Converting a conventional IRA at Brokerage 1 to a Roth IRA at Brokerage 2 involves a few steps. To begin, open a Roth IRA with Brokerage 2 Then tell Brokerage 1 that you want to do a trustee-to-trustee direct rollover to Brokerage 2 and how much money you want to transfer.

In both cases, the brokerage firm where you keep your converted Roth IRA will report the taxable distribution to the IRS via a 1099-R. In addition, you must declare the distribution on Form 8606 when you file the federal tax return for that year.

 

You can also get a distribution from your conventional IRA in the form of a check, which you can then deposit into your new Roth account. But that's a recipe for trouble. If you don't complete your self-managed rollover within 60 days, the full amount is considered a taxable distribution. You'd have to pay tax on it regardless of when you convert it, but if you're under 59 1/2 years old when you fail to make the 60-day deadline, you'll be hit with a 10 percent early withdrawal penalty.

How to Manage Taxes of a Roth IRA Conversion 

Given all the moving elements, working with a tax professional or financial advisor who has considerable skills comprehending all the moving components is certainly worth considering.

You should probably explore a strategy that keeps your conversions to a level that won't put you in a higher tax bracket in any given year. If you retire before the age of 72 and have a lower income, those years can be a good time to convert traditional IRA funds to Roth IRA funds.

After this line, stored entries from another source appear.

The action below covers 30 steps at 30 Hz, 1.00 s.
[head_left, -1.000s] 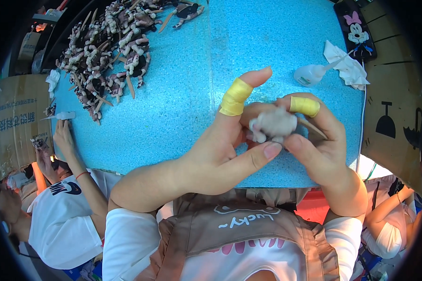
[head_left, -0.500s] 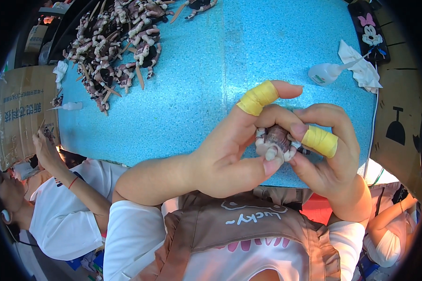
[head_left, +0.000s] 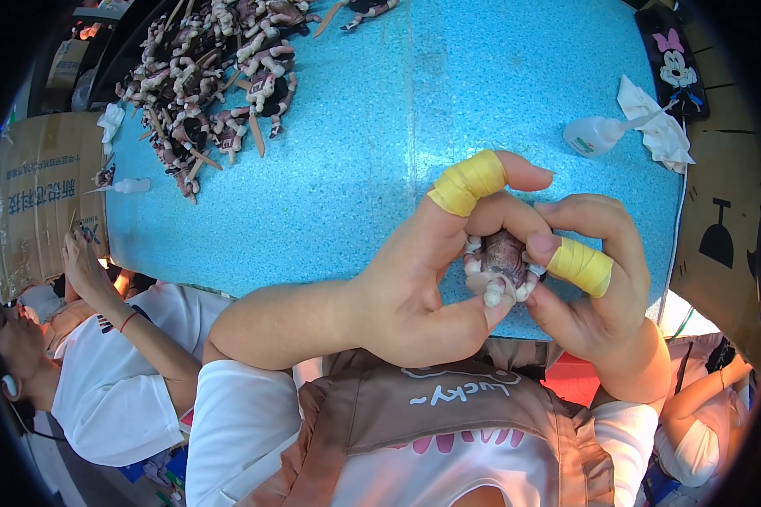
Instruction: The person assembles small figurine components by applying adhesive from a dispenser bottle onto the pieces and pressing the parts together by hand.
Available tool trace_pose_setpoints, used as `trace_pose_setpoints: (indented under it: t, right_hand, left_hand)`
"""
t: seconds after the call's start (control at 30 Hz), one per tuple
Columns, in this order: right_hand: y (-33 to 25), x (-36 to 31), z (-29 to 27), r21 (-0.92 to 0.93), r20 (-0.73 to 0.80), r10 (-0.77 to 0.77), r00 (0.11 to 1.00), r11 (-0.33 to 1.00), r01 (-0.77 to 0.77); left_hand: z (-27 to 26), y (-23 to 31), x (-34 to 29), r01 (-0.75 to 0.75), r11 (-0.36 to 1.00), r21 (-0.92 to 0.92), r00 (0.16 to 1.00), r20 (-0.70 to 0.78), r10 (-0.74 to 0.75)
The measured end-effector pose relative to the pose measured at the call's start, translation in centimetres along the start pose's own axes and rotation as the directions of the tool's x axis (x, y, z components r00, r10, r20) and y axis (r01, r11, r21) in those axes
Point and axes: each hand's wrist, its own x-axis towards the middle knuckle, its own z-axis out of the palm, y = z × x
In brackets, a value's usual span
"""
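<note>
A small figurine with a brownish-purple torso and pale limbs is held between both hands, just above the near edge of the blue table. My left hand grips it from the left, thumb at its lower end and bent fingers behind it. A finger of this hand wears yellow tape and points up to the right. From the other side, my right hand pinches the figurine with its thumb and a yellow-taped finger. The fingers hide part of the figurine's sides.
A heap of similar figurines with flat sticks covers the far left. At the right are a white squeeze bottle, a crumpled tissue and a black case. Another bottle lies left, near a co-worker's hand.
The figurine has tilted slightly in my fingers, and its torso shows more fully. My hands stay nearly in place. The view has shifted a little.
</note>
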Motion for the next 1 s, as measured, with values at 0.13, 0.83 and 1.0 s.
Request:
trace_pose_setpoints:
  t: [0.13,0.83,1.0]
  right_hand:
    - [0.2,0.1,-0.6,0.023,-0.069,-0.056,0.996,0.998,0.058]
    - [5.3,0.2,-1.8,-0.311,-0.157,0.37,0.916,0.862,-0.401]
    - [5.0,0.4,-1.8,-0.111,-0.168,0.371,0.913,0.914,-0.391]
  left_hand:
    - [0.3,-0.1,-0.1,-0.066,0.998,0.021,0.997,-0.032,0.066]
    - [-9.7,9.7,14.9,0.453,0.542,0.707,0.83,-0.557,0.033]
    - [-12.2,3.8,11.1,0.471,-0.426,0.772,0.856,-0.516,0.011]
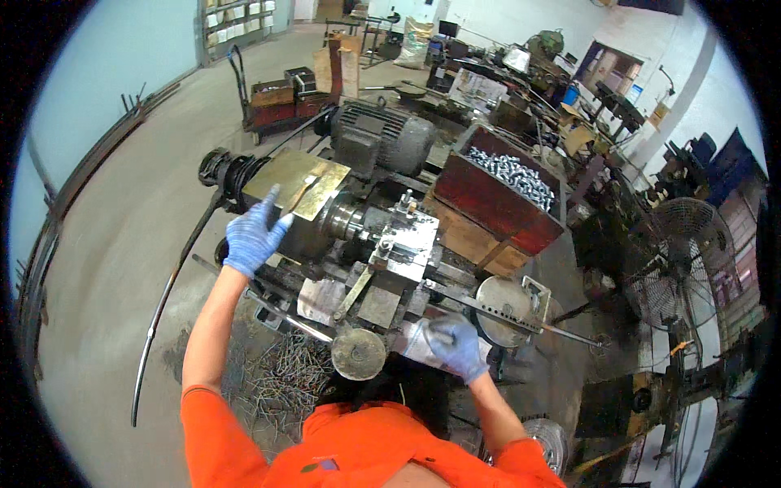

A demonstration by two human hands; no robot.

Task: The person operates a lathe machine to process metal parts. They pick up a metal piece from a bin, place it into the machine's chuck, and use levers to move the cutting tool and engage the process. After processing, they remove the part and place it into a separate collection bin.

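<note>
My left hand point(255, 236), in a blue knit glove, is at the left end of a greasy lathe-like machine. Its index finger and thumb are stretched apart beside the edge of a yellowish metal cover plate point(286, 172); whether they touch it I cannot tell. A brown strip point(305, 193) lies on that plate. To the right of the plate are the machine's chuck point(346, 221) and a shiny tool block point(411, 244). My right hand point(458, 346), also gloved in blue, is over a pale tray-like surface point(419, 346) at the machine's near side. Motion smears its fingers.
Behind the machine stands a motor point(382, 134). A red bin point(492, 199) of small shiny metal parts rests at the back right. Metal scrap point(285, 374) covers the floor near me. A round-topped stand point(358, 354) is close in front, and a fan point(679, 252) stands far right.
</note>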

If you engage with a financial counselor, you can also talk about strategies to reduce the amount of tax you owe as a result of the conversion. One option is to harvest investment accounts losses. If you itemize your federal tax return, you might want to consider putting more charitable giving—which counts as a tax deduction—into a year when you'll have greater taxable income from a Roth IRA conversion.

 

When Should You Make a Roth IRA Conversion?

Converting money from a standard IRA to a Roth IRA can help you better manage your retirement tax bill and position you to leave your descendants with a more manageable financial legacy.

Because the conversion will increase your taxable income for that year, when to convert—and how much to convert in a particular year—must be carefully considered. If you're thinking about converting your Roth IRA, speaking with a tax professional or a financial advisor who has experience in Roth IRA conversions is a good idea.